* TASK DIRECTIONS *
Lines holding the word "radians" are the ones to copy from the data below.

* MATERIAL TO PROCESS *

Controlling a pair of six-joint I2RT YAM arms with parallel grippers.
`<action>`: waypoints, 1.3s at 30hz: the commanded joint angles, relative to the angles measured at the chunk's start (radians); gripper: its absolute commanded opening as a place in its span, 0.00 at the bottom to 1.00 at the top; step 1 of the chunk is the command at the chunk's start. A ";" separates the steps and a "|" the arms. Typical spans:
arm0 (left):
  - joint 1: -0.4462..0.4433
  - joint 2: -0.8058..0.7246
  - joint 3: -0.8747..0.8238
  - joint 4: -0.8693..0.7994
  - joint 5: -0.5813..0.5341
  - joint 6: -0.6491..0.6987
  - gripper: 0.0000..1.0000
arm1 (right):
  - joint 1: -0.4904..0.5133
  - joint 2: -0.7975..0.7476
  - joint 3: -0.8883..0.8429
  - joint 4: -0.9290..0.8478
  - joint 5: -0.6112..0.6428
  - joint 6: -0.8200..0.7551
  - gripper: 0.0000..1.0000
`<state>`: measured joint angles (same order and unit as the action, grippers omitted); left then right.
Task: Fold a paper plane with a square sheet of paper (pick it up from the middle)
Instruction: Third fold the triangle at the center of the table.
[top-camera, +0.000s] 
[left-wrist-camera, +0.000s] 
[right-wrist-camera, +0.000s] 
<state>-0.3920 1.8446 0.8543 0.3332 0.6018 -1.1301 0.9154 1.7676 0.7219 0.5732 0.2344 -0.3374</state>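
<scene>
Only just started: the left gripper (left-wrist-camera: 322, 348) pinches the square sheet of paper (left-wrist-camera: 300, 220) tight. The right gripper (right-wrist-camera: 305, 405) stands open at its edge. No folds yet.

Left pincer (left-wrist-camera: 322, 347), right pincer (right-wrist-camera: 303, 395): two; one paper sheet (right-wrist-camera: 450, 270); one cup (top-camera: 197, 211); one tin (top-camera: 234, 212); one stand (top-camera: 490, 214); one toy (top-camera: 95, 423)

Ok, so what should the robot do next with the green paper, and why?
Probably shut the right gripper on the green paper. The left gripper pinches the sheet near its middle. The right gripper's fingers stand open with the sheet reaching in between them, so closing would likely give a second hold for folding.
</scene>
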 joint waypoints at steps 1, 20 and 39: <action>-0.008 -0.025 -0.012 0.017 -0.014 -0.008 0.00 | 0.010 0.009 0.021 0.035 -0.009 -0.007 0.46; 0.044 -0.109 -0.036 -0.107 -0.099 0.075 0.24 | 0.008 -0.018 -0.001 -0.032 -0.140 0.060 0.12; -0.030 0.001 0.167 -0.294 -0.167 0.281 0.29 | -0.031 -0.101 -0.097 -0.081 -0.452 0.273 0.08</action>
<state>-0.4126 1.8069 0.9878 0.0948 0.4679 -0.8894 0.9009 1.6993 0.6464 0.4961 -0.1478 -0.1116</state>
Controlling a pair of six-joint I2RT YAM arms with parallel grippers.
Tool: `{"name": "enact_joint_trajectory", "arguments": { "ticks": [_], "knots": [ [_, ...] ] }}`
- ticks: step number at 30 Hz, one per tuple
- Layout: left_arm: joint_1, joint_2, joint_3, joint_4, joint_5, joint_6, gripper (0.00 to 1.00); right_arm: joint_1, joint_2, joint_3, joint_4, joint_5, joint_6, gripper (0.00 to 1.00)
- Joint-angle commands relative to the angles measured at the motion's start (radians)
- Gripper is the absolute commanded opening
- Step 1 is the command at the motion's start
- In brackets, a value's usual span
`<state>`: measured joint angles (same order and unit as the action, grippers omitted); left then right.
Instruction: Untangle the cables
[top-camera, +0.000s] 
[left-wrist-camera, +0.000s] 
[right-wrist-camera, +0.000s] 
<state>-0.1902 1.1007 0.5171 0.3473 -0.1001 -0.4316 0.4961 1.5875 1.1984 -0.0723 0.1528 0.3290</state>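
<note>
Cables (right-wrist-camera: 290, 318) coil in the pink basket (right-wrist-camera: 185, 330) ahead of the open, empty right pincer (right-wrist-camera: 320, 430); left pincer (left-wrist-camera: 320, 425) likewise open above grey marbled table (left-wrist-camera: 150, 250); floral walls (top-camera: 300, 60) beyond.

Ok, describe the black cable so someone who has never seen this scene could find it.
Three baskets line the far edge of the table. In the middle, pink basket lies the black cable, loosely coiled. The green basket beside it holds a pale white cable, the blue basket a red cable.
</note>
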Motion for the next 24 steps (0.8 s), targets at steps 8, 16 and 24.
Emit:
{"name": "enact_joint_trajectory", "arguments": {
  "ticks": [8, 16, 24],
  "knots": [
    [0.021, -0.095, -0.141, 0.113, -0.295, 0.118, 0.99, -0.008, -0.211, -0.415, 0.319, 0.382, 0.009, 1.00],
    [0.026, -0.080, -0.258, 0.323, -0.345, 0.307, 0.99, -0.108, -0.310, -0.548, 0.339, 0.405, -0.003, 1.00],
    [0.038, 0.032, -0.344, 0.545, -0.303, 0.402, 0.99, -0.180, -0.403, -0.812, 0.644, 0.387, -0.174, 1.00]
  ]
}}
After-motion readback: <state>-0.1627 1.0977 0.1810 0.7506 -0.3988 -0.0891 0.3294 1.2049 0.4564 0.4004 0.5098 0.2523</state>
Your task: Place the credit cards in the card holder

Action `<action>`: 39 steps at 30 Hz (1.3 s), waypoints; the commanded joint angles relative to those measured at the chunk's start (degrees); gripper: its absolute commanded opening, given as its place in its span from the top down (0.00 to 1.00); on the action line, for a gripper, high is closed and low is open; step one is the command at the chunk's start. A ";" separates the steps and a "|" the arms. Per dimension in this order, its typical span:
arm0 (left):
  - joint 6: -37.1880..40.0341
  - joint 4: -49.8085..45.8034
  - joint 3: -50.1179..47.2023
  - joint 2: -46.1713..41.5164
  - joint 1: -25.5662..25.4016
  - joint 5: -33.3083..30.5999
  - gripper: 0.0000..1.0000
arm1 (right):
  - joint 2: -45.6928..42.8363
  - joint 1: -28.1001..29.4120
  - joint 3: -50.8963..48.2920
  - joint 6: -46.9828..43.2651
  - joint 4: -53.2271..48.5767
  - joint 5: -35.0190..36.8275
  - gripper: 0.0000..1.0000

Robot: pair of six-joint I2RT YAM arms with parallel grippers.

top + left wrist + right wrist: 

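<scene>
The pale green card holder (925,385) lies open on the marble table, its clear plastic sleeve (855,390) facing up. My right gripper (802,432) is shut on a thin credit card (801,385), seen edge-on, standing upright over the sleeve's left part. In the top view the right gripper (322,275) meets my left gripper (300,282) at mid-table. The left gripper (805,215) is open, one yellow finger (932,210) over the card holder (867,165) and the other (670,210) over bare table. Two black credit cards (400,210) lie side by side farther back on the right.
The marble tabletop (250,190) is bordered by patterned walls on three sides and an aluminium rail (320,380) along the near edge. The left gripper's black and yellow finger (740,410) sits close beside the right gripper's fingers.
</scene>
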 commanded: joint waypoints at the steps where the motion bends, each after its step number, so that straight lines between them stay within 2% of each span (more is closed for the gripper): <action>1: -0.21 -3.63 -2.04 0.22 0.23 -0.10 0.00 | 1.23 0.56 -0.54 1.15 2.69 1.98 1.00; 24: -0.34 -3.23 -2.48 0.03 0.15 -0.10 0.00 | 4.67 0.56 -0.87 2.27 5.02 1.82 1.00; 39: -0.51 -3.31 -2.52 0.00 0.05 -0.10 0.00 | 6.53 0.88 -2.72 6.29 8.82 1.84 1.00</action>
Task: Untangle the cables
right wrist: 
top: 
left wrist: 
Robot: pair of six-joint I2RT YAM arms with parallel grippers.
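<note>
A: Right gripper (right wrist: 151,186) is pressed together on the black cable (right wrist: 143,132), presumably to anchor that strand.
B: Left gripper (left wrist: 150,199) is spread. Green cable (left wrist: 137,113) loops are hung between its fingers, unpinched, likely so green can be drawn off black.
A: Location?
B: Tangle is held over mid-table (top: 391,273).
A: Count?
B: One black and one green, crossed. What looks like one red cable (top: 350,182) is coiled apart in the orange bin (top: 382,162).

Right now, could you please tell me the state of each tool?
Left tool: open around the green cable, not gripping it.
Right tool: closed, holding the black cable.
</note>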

* ANSWER SPACE *
`<action>`: waypoints, 1.3s at 30hz: the commanded joint angles, relative to the angles measured at the chunk's start (radians); gripper: its absolute commanded opening as a place in its span, 0.00 at the bottom to 1.00 at the top; step 1 of the chunk is the command at the chunk's start. A ";" separates the steps and a "|" the arms. Typical spans:
- Joint-angle commands relative to the angles measured at the motion's start (radians)

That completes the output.